Speed matters: Jakob Nielsen pointed out the importance of reaction times on a microscopic level. Don’t neglect site or app performance. Users only feel in control if reaction times are under 0.1 second. Users lose their feeling of control for delays exceeding 1 second.
Time users during testing: Time the completion of tasks during user testing. Usability expert Jeff Sauro offers some great advice for measuring and interpreting task efficiency.
Write out task flows: Make a list of each step it takes to complete a task, i.e., 1) open Gmail, 2) click "compose," 3) type recipient’s emails, etc. Review the list for redundancies and trim as many steps as you can.
Reorganize layouts: Rearrange the screen layout to minimize the number of distracting secondary elements so that only the elements related to the goal are visible.
Chunking: If you can’t get rid of certain content, try regrouping it.

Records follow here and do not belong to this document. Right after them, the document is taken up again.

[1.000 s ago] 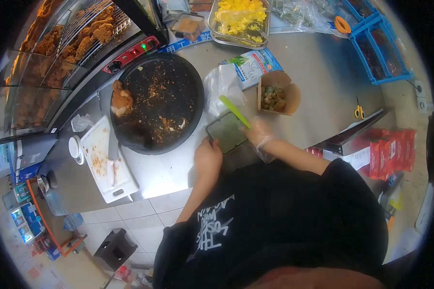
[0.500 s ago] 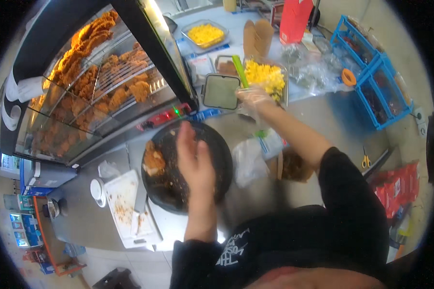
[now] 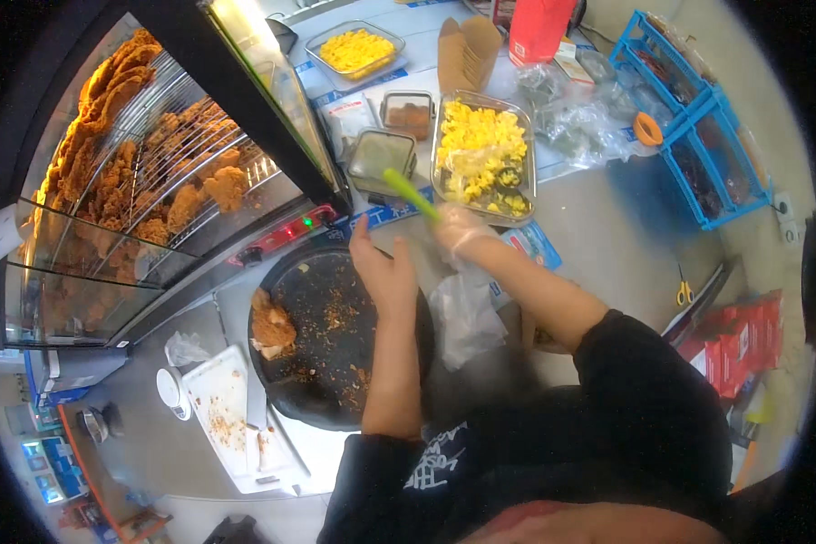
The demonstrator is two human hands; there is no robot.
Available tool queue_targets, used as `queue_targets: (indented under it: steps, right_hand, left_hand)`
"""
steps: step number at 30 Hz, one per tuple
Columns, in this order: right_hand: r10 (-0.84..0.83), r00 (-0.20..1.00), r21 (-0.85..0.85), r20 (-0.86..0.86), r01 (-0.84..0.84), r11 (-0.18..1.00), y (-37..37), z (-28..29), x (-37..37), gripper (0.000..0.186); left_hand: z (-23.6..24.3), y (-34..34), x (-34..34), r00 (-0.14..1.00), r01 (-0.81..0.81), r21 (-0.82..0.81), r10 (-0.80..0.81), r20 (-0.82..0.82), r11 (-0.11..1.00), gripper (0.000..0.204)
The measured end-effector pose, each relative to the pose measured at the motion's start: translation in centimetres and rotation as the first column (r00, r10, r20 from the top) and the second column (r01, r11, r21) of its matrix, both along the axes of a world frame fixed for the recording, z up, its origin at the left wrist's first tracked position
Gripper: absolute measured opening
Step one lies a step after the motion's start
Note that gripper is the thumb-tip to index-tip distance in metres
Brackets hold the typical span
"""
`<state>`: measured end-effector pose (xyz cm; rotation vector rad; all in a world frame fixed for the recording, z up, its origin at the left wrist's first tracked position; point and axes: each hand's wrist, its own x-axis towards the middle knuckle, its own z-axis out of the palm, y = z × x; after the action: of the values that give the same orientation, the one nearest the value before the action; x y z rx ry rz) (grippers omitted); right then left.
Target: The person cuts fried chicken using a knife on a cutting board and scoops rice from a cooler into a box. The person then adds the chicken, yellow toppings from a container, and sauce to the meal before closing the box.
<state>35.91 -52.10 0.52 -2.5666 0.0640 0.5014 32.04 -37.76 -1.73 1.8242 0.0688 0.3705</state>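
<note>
My right hand [image 3: 460, 232], in a thin clear glove, grips a light green plastic utensil [image 3: 408, 194] that points up-left toward a small rectangular lidded container [image 3: 381, 154] on the counter. My bare left hand [image 3: 383, 269] hovers, fingers loosely apart and holding nothing, over the far rim of a round black tray [image 3: 322, 349] strewn with crumbs. One piece of fried chicken [image 3: 271, 328] lies at the tray's left side. Just right of the utensil stands a clear rectangular dish of yellow food [image 3: 483, 154].
A glass warming cabinet with fried chicken on racks [image 3: 154, 172] fills the left. A white cutting board [image 3: 227, 417] lies left of the tray. A clear plastic bag [image 3: 467, 317], a brown-filled small container [image 3: 409, 112], blue baskets [image 3: 698, 118], yellow scissors [image 3: 684, 292] and red packs [image 3: 743, 349] surround.
The lidded container that my right hand carried now rests on the counter by the cabinet. My right hand pulled back toward me with the green utensil; my left hand shifted slightly forward.
</note>
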Motion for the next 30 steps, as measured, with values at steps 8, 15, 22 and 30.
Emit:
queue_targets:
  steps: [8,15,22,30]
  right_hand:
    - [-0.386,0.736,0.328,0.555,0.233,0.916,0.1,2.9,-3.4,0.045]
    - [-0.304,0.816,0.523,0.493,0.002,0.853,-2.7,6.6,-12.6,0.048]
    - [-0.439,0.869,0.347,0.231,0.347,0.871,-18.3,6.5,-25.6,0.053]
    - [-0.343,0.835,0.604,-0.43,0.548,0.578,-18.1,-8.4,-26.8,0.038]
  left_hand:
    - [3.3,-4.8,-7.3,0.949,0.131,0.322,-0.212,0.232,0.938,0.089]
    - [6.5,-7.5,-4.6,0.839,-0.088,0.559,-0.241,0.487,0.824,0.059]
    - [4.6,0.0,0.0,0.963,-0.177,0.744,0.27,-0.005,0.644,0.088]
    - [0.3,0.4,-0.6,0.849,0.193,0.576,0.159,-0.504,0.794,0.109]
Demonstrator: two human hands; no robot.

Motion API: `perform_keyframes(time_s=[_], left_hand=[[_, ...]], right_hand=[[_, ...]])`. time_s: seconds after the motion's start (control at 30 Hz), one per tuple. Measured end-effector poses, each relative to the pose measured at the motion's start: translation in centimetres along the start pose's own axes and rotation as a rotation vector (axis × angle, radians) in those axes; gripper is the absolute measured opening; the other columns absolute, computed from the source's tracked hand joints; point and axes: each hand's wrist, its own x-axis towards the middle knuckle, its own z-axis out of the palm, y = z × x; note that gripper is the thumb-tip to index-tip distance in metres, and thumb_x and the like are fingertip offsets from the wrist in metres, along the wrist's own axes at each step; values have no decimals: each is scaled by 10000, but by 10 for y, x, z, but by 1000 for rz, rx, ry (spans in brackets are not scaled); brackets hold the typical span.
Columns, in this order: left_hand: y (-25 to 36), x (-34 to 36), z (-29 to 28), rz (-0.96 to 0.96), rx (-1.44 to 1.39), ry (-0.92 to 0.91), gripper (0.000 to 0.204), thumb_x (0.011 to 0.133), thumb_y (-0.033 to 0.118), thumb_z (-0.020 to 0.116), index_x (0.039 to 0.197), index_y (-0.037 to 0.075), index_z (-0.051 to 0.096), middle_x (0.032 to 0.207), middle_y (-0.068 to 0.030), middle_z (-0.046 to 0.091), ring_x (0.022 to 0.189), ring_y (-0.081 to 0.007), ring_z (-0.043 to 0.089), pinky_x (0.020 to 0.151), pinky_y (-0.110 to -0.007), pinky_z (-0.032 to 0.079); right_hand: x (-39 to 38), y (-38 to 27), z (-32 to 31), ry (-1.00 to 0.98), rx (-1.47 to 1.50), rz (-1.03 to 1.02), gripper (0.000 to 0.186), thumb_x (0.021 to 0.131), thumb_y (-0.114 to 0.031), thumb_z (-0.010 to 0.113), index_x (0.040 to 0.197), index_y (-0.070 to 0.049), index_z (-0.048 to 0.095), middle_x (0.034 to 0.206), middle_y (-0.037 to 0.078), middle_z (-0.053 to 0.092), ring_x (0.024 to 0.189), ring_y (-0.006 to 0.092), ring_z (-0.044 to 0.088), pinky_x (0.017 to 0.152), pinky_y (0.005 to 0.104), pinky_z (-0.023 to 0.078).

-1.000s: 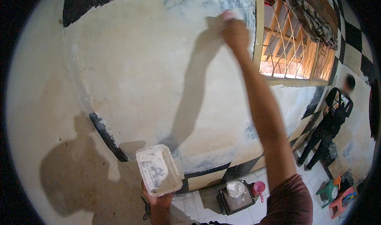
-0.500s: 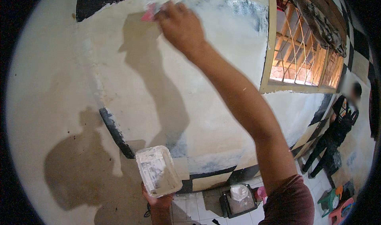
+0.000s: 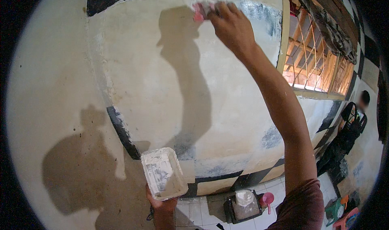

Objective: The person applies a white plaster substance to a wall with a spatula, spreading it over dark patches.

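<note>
My right hand (image 3: 231, 26) is raised high on the pale wall (image 3: 133, 76), closed on a pink scraper (image 3: 198, 13) pressed against the upper part beside patchy blue-grey smears. The arm's shadow falls down the wall to its left. Low in the middle, my left hand (image 3: 161, 202) grips a white plastic tray (image 3: 175, 177) from beneath, partly hidden by it; white paste coats the tray's inside.
A barred window (image 3: 308, 51) with draped dark cloth is at upper right. Another person (image 3: 348, 128) in black stands against the right wall. On the tiled floor (image 3: 190, 213) are a black crate (image 3: 229, 207) with a white bag (image 3: 245, 197), a pink dipper (image 3: 267, 198) and small stools (image 3: 350, 218).
My right hand swept left along the top of the wall, then moved back rightward with the scraper. The left hand and tray stay low; the view has shifted slightly.
</note>
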Motion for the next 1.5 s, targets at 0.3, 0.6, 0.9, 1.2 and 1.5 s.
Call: perform_keyframes(time_s=[0.3, 0.6, 0.9, 1.2, 1.5], left_hand=[[9, -1, -8, -21, 19, -92, 570, 904, 459, 475, 1352, 106, 475, 1314, -105, 551, 1166, -334, 559, 933, -571, 481], [9, -4, -8, 35, 199, -114, 565, 909, 513, 413, 1337, 158, 512, 1312, -77, 560, 1172, -345, 554, 904, -616, 470], [1, 2, -18, 26, 125, -23, 608, 908, 558, 368, 1371, 177, 470, 1333, -71, 527, 1208, -336, 524, 949, -609, 441], [14, -2, -11, -27, 170, -131, 546, 921, 489, 404, 1338, 148, 493, 1267, -79, 569, 1138, -325, 569, 869, -553, 510], [16, -4, 9, -89, 102, -2, 558, 918, 514, 372, 1306, 146, 533, 1213, -62, 609, 1098, -295, 600, 863, -559, 514]], right_hand=[[-43, -31, 4, -200, 126, -43, 204, 798, -140, 601, 993, -110, 652, 1022, 89, 577, 978, 287, 588, 755, 408, 551], [-3, 25, 8, -178, -50, 689, 212, 831, -159, 565, 1001, -86, 669, 961, 175, 616, 792, 372, 652, 673, 471, 547], [94, -263, 76, -271, 563, 373, 279, 842, -162, 555, 925, 93, 631, 981, 247, 564, 876, 356, 631, 693, 453, 568], [25, -98, 47, 172, 194, 81, 166, 746, -150, 624, 901, -136, 683, 1000, 58, 564, 910, 272, 572, 684, 414, 498], [-160, -75, -3, -264, 136, -144, 493, 742, -202, 641, 1224, -125, 574, 1209, 81, 500, 1122, 271, 530, 896, 410, 502]])
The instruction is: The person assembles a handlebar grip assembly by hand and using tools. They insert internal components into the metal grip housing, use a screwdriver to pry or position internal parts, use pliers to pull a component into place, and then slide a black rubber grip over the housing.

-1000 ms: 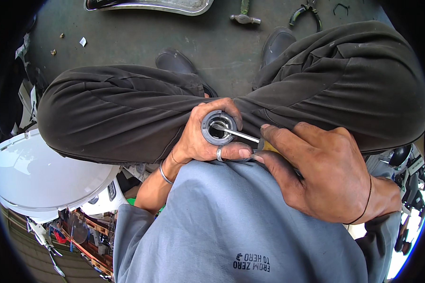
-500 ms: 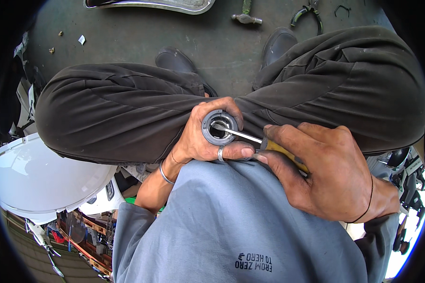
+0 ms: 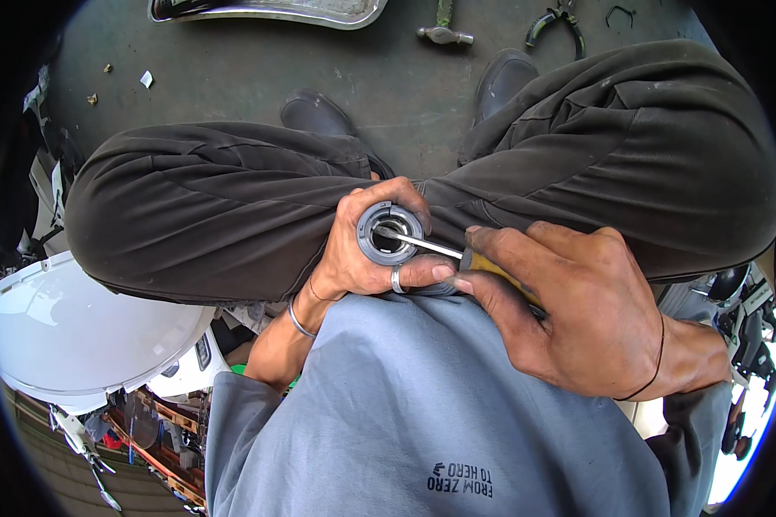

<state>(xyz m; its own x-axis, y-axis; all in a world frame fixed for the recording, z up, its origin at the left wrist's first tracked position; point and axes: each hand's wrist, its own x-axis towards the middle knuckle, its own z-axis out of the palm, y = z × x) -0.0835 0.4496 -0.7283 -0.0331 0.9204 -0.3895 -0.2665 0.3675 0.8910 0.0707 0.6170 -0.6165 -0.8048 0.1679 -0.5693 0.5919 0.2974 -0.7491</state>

Chunking is an effective technique for reducing cognitive load without reducing the visible elements.
For a good UX, the UI must be forgiving of user errors. Consider the following:
Undo vs. confirm: Popular opinion is that "undo" creates a smoother interface than confirmations about consequential actions, such as deleting. As Aza Raskin explains, users develop a habit loop with pop-up windows, where it’s a habit to click "okay" before fully understanding what they’re confirming. An "undo" feature accounts for the habit loop instead of challenging it. There are some exceptions, namely when undoing is complicated, as with publishing something publically or for critical actions (such as deleting an entire email database).
Forgiving format for inputs: Input forms must accommodate multiple formats. The forgiving format UI pattern allows users to type in what they want, then sorts it out in the back end. Announce this feature through input hints, such as Yelp’s placeholder text, "tacos, cheap dinner, Max’s."
Autosaving: Cheap data storage makes autosaving great protection against users losing data, whether via human error or other accidents such as browser crashes or power outages. To maximize its effects, create a subtle indicator as Gmail does below—something that doesn’t require interaction, so not to distract.
Exceptional error feedback: You can’t defend against errors forever. When they do occur, provide feedback in a helpful way to get users back on track. Clearly explain what happened and how to rectify the situation, even providing a call-to-action for their next step. Just keep it succinct, as users will likely be skimming anyway.
When we transfer Maslow’s hierarchy of needs into web design, functionality and usability form the base, while more abstract concepts such as satisfaction rise to the top.
A user’s enjoyment is nonetheless a large component of successful UX:
Microinteractions: The tiniest interactions add up to a cohesive experience. Microinteractions make the interface smooth and enjoyable. Adding a fun animation or surprising element makes using the system more intriguing and can even improve usability.
Meaningful gamification: Gamification gets a bad rap nowadays, but when done well it can enhance a user's experience. Steer away from tired ideas like badges and currencies, unless you have a new spin on them. Gamification works best as a way to remove interruptions. Show users their progress without patronizing them.
Personality: Interacting with a digital product should feel as human as possible. A banking app that feels like a friendly advisor works better than one that feels like a call center agent. Personality involves the tone of the copy, the visual styling, and the pace of the interactions. There’s no wrong answers as long as you build around your type of user. Start with user personalities (check their personas) before building your own.
This article was adapted with permission from The Essential Elements of Successful UX Design, which explains best practices using 24 examples from companies such as Slack, Apple, and others.